First of all comes the diagnosis. Many parents are offended or reluctant to accept the suggestion that their child may have ADHD. It is important not to let such feelings interfere with getting a qualified diagnosis and help, if needed. This is a very common disorder and certainly nothing to be ashamed of in any way. In fact, many of our highest achievers and most inventive minds are thought to have had ADHD. The most important consideration is to seek a specialist (preferably a psychiatrist that is board certified in child psychiatry) to get an accurate diagnosis. The longer this is put off, the higher the chance that the child will lag farther behind at school and develop poor self esteem.
The next step is in how you choose to treat the condition. This is a controversial subject, as many parents have felt their children were helped tremendously by prescriptions, while others prefer to try a different approach, including behavioral techniques, supplements and more. There are many wonderful sites on the internet with a wealth of information on all the options. (See end of article for suggested links). Don’t hesitate to ask your doctor for more information on any of the many options available.
Another big factor in the whole picture is how siblings and parents view and work with their ADHD child. Self esteem is vital, and can be easily shattered in a child with any type of learning disability. It’s important that you or your doctor explain the condition to siblings, so they will have a better understanding of why their brother (sister) does the things they do. It is also a real support for parents to join a local or email support group, where you can share ideas and learn that you are not alone. It is amazing what a big difference this can make.

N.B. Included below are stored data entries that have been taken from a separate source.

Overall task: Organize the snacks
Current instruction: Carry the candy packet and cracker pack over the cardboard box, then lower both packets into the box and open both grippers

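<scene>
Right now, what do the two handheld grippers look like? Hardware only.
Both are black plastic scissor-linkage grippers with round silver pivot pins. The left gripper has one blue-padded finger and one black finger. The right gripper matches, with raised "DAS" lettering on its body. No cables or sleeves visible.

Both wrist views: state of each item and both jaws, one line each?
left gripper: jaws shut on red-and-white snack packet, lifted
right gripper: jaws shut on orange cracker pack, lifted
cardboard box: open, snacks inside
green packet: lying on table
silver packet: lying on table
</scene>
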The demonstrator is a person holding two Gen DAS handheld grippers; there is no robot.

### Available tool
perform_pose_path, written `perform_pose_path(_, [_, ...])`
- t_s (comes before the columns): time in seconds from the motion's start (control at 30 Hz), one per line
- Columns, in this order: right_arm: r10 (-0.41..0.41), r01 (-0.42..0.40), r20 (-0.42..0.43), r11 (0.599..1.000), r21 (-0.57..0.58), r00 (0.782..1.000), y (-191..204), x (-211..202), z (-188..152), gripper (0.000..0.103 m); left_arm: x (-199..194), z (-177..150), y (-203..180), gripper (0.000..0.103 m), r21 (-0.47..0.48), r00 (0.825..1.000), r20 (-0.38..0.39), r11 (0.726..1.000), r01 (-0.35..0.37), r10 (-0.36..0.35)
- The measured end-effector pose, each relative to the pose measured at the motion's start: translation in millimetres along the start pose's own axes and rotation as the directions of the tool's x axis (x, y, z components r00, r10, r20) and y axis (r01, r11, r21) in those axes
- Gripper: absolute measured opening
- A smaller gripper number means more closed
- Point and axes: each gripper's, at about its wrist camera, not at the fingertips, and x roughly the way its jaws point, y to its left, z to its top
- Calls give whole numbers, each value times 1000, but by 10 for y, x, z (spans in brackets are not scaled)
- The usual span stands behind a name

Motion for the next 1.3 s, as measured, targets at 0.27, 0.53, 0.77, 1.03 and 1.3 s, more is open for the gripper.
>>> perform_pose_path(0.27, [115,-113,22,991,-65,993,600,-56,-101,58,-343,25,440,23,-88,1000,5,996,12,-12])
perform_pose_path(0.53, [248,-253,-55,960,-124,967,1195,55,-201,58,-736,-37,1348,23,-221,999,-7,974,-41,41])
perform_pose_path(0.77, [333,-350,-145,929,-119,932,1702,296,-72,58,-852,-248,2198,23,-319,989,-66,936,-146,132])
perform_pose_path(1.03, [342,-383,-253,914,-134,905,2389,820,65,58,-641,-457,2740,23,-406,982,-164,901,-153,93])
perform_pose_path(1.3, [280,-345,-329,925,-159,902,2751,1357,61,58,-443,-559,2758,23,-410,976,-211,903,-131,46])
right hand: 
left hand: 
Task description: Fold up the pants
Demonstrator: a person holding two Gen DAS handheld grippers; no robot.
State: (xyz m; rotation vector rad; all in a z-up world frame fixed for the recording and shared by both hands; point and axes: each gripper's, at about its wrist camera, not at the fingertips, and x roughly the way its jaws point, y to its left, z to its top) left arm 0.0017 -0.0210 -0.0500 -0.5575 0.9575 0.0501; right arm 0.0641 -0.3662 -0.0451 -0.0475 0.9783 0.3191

Now, how about you? Being a parent of an ADHD child, I know first hand the amount of stress they can add to your everyday routine. It seems like they are constantly into something, talking nonstop, climbing up a tree (backwards) and many other things to keep you on your toes. I believe that the more you learn about the disorder, the less stressful these things will be. Finding the right treatment for your child will also help reduce these everyday stresses.
In closing, I congratulate you on having a wonderful, creative bundle of energy at your house. I hope some of the links included will help you make it work well for the whole family.
From web site visitor Sarah Wahlberg:
"I have been using your page with information on attention deficit disorder ( http://www.ocsitters.net/adhd.html ) as a reference guide...It's a great page; thanks for making it!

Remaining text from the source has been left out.